If your child’s doctor suspects Turner syndrome based on signs and symptoms, a chromosome analysis will be done. This test uses a blood sample, but sometimes a cheek scraping or skin sample may also be requested. The analysis checks for a missing X chromosome or a change in one of the X chromosomes.

Prenatal diagnosis

Turner syndrome can sometimes be identified during fetal development. Certain features seen on an ultrasound may raise concern for Turner syndrome or another genetic condition affecting development.

Prenatal screening tests that examine the baby’s DNA in the mother’s blood may also show an increased risk. However, a karyotype during pregnancy or after delivery is recommended to confirm the diagnosis.

If Turner syndrome is suspected during pregnancy, your obstetrician may discuss the option of confirming the diagnosis before birth. Two prenatal procedures can help make a diagnosis:
• Chorionic villus sampling, which involves taking a small piece of placental tissue for chromosome testing. This is usually done between 11 and 14 weeks of pregnancy.
• Amniocentesis, which involves collecting a sample of amniotic fluid to study the baby’s chromosomes. This is typically done after 14 weeks of pregnancy.

It is important to review the benefits and risks of prenatal testing with your doctor.

Treatment

Because symptoms and complications differ widely, treatment plans are personalized to address each individual’s needs. Ongoing evaluation and monitoring for medical or mental health concerns can help detect and manage issues early.

Primary treatments for nearly all girls and women with Turner syndrome involve hormone therapies. Growth hormone therapy is usually given daily during childhood and early adolescence to support height and bone development. Starting treatment early can improve height outcomes.

Estrogen therapy is usually needed to begin puberty. It is often started around age 11 or 12. Estrogen supports breast development, helps the uterus grow, improves bone mineralization and, when used with growth hormone, may support height. Estrogen replacement therapy usually continues until the typical age of menopause.
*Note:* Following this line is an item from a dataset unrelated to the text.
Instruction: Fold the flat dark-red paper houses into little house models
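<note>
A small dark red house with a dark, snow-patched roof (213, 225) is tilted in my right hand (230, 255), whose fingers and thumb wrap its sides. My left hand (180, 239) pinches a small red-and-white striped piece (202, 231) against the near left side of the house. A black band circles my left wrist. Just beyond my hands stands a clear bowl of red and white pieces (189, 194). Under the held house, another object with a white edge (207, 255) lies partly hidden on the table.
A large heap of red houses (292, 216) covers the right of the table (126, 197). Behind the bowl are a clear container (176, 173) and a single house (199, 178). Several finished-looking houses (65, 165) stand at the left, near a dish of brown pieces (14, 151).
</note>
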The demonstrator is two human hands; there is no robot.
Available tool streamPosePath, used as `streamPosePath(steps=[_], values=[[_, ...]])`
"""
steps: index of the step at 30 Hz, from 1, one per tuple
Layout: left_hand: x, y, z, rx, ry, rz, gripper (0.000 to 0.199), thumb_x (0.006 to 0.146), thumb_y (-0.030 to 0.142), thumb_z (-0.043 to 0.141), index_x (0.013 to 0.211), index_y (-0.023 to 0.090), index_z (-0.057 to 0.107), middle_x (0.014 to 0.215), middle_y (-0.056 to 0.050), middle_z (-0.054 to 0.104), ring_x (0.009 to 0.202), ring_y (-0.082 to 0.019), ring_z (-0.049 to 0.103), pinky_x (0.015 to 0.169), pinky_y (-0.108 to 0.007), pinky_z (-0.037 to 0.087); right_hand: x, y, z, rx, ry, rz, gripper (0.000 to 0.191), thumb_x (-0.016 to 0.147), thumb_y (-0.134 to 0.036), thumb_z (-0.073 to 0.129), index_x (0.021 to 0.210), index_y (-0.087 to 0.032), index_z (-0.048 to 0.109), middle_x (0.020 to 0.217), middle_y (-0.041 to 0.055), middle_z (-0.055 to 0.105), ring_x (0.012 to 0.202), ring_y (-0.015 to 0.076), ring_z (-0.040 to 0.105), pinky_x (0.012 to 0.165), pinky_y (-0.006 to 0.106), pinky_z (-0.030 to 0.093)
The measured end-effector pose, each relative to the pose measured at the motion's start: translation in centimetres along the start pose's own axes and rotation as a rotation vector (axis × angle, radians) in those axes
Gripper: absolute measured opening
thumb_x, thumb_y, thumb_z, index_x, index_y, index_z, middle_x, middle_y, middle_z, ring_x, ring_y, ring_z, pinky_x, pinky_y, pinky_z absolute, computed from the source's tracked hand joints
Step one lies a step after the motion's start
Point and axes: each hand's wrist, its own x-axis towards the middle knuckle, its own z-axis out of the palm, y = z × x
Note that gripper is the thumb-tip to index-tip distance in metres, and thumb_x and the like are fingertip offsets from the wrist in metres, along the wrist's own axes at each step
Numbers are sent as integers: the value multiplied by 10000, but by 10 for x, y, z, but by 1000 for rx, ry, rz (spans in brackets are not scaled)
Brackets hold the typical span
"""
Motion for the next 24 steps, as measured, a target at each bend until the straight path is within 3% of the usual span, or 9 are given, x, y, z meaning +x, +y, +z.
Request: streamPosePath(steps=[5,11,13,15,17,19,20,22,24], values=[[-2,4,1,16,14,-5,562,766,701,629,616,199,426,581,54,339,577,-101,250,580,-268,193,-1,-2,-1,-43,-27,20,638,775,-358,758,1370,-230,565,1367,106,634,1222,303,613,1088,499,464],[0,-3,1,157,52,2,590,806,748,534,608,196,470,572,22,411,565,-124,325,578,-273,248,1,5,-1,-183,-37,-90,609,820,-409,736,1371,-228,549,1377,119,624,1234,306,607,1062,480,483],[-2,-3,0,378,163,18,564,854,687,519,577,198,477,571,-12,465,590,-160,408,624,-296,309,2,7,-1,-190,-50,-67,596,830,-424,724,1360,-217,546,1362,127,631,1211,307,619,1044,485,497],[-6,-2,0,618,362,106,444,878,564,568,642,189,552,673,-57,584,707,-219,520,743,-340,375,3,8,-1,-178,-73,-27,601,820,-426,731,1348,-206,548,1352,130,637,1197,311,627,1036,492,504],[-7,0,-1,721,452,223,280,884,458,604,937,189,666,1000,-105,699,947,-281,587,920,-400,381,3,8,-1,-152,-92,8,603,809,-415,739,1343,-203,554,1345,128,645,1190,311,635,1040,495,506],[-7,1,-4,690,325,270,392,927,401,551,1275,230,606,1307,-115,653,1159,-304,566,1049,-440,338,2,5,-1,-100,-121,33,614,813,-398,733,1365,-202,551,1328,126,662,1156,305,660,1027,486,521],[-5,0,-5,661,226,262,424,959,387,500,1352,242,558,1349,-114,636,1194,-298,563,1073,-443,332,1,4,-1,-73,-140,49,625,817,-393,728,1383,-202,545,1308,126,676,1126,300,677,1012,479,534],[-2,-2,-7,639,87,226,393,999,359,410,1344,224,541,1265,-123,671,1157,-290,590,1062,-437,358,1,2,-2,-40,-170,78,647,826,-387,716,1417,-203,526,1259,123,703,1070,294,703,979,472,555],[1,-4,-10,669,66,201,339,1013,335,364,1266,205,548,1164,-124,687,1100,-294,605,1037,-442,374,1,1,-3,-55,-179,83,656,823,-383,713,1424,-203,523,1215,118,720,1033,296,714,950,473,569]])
Other treatments are used when specific problems arise. Regular checkups have greatly improved health and quality of life for girls and women with Turner syndrome. Preparing your child for the transition from pediatric to adult care is important. A primary care doctor can help coordinate care among specialists throughout life.

Health care team

Turner syndrome may involve developmental concerns and medical complications, so multiple specialists may participate in care. Teams may change over time depending on needs. Specialists may include:
• Endocrinologist
• Gynecologist
• Medical geneticist
• Cardiologist
• Orthopedist
• Urologist
• ENT specialist
• Gastroenterologist
• Ophthalmologist
• Audiologist
• Psychologist or psychiatrist
• Developmental therapist
• Special education instructors
• Reproductive endocrinologist

Pregnancy and fertility treatment

Only a small percentage of women with Turner syndrome can become pregnant without fertility treatment. Even those who can conceive naturally often experience early ovarian failure and infertility. Discussing reproductive plans with your health care provider is essential.

Some women with Turner syndrome may become pregnant using donated eggs or embryos. A reproductive endocrinologist can discuss options and help estimate the chances of success.

Most pregnancies in women with Turner syndrome are considered high risk. It is important to review the risks with a high-risk obstetrician or reproductive endocrinologist before attempting pregnancy.